Mohammed Dwedar

Personal information
- Full name: Mohammed Yahya Suleiman Dwedar
- Nationality: Palestinian
- Born: 9 January 2001 (age 25) Jericho, Palestine
- Home town: Jericho, Palestine
- Education: Al-Quds University
- Height: 1.87 m (6 ft 2 in)

Sport
- Country: Palestine
- Sport: Athletics
- Events: 800 m; 1500 m;
- Turned pro: 2023

Achievements and titles
- World finals: 57th (Budapest 2023)

= Mohammed Dwedar =

Palestinian runner (born 2001)

Mohammed Yahya Suleiman Dwedar (محمد يحيى سليمان دويدار; born 9 January 2001) is a Palestinian middle-distance runner specialized in the 800 metres race. He competed at the 2024 Paris Olympics.

== Early and personal life ==
Dwedar was born and raised in Jericho, in the West Bank. He started running in 2012, following his sister, who was already practicing the sport. In September 2016, he travelled to Sassari and Ploaghe in Sardinia, Italy, as part of a project to help Palestinian youth with their sports training, held in collaboration between various associations, the Italian municipalities, the municipality of Jericho and the University of Sassari, and taking place across Sassari, Ploaghe, Alghero, Cagliari and Rome.

As of April 2023, Dwedar was studying at the Faculty of Arts of Al-Quds University.

== Career ==
Dwedar competed for Palestine at the 2021 Summer World University Games in Chengdu, China, and the 2021 Islamic Solidarity Games in Konya, Turkey. He became national champion in 2022.

He made his professional debut at the 2023 Arab Athletics Championships in Marrakech, Morocco, finishing 11th in his specialty. He went on to take part in the 2023 Arab Games in Oran, Algeria, the 2023 Asian Athletics Championships in Bangkok, Thailand, and the 2023 World Athletics Championships in Budapest, Hungary, as well as in the 2023 Asian Games in Hangzhou, China. He finished 9th in the 800 metres at the 2024 West Asian Athletics Championships in Basra, Iraq, establishing a personal best of 1:52.43, and one of 4:01.46 in the 1500 metres.

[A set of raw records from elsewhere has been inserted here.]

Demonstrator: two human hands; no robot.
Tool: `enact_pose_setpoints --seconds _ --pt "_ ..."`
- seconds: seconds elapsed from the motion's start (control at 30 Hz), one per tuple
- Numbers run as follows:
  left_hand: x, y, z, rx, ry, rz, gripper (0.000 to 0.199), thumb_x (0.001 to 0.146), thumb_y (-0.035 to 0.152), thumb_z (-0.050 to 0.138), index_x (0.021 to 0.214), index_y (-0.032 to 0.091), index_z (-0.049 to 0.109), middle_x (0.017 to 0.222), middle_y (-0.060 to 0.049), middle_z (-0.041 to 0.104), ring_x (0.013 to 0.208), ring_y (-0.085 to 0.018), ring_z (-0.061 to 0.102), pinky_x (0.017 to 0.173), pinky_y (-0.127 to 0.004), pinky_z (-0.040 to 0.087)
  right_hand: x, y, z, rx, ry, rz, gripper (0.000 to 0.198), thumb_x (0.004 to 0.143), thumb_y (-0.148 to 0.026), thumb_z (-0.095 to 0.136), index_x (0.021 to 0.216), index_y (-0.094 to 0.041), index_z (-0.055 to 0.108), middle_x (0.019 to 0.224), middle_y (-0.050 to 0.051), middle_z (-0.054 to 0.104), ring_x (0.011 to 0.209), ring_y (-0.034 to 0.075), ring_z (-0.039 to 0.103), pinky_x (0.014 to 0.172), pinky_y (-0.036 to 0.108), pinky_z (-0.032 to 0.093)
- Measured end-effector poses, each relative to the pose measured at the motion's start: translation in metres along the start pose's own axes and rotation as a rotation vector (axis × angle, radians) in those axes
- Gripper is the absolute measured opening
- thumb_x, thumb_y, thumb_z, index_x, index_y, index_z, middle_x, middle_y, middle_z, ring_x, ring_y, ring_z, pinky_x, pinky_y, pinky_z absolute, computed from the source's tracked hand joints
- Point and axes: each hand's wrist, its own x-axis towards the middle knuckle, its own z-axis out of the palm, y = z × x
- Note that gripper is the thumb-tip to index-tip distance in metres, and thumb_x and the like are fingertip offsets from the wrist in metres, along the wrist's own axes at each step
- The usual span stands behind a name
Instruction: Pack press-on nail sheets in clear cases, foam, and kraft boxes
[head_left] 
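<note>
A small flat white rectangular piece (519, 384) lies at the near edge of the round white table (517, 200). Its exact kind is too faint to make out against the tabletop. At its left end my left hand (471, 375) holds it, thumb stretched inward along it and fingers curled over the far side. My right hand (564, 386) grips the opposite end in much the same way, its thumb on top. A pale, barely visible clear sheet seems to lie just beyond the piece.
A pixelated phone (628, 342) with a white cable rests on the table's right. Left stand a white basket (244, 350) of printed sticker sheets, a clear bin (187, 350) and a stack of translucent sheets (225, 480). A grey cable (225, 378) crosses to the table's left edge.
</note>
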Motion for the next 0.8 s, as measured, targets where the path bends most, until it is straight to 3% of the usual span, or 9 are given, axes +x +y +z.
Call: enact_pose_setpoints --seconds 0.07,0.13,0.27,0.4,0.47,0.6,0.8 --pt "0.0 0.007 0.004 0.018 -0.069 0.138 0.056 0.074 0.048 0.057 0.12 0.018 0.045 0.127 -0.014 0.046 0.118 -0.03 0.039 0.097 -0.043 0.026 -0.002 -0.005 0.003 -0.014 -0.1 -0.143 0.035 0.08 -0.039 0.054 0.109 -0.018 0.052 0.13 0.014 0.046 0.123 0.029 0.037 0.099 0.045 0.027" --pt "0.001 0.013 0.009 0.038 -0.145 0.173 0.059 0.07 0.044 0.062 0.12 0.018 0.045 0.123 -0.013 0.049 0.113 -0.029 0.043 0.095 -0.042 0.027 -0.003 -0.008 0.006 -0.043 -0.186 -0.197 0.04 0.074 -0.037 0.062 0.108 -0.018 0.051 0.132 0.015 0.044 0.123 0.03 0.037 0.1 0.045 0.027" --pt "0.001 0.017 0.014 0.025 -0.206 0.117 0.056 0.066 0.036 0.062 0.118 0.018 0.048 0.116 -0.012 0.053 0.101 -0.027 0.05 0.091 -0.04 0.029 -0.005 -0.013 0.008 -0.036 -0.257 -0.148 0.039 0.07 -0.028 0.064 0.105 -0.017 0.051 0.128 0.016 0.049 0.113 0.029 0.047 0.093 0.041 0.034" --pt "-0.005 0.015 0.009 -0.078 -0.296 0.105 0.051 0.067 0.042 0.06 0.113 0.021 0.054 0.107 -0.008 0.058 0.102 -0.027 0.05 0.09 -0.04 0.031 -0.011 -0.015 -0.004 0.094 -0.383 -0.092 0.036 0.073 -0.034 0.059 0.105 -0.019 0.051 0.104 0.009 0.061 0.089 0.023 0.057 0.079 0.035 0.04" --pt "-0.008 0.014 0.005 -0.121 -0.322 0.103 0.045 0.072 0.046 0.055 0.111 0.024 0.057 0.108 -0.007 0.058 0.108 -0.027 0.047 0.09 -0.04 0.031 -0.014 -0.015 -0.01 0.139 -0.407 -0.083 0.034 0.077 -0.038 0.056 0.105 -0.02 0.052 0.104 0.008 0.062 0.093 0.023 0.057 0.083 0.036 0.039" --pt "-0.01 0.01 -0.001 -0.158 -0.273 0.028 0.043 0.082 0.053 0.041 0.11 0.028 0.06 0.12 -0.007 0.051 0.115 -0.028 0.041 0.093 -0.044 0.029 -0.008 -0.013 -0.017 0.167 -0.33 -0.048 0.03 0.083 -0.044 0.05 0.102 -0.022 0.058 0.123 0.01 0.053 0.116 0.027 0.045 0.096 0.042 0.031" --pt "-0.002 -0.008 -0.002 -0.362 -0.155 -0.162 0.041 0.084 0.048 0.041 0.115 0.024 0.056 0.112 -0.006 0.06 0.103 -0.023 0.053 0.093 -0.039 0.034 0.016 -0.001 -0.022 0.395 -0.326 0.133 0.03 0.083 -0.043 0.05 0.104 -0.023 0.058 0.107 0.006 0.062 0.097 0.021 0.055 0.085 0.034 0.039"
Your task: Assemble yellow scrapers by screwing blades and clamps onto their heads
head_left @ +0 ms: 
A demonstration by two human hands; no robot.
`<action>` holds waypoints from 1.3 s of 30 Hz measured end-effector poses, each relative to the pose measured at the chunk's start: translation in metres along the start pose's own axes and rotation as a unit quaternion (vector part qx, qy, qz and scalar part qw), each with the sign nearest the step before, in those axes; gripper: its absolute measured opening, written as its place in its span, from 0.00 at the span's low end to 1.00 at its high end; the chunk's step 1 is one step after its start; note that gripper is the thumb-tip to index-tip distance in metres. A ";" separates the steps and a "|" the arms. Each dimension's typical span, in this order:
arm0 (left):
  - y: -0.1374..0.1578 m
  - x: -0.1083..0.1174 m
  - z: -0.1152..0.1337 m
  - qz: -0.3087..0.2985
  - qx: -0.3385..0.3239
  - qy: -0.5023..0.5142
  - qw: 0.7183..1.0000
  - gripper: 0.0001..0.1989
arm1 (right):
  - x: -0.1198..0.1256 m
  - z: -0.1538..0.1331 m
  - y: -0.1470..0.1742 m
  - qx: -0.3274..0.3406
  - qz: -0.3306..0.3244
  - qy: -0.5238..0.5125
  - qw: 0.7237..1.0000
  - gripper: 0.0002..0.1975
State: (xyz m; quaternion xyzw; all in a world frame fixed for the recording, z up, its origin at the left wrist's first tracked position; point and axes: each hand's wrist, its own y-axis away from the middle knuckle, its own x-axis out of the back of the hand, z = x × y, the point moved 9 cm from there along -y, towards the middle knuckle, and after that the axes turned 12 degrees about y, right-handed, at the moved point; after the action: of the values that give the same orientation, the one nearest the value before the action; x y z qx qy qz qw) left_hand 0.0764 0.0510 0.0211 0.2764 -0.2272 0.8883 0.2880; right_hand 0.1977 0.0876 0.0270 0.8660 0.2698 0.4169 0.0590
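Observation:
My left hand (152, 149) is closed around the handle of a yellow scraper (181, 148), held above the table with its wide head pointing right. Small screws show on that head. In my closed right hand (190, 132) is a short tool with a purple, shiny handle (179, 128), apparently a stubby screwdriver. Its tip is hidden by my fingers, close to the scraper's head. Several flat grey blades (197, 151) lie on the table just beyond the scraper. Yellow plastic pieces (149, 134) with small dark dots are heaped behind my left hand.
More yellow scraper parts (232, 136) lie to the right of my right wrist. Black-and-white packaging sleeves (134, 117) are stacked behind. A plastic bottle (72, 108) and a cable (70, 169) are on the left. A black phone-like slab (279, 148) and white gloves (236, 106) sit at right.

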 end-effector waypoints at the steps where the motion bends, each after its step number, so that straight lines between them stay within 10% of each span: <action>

Despite failing to pass the qualifications proper, Dwedar was invited to represent Palestine at the 2024 Summer Olympics in Paris, France, again in the 800 metres. The athlete lamented the difficulties posed by movement restrictions in the occupied West Bank, claiming that travelling from one city to another for a competition was made impossible by Israeli raids amid the Gaza war. He travelled to Algeria for a two-month training camp ahead of the Olympics.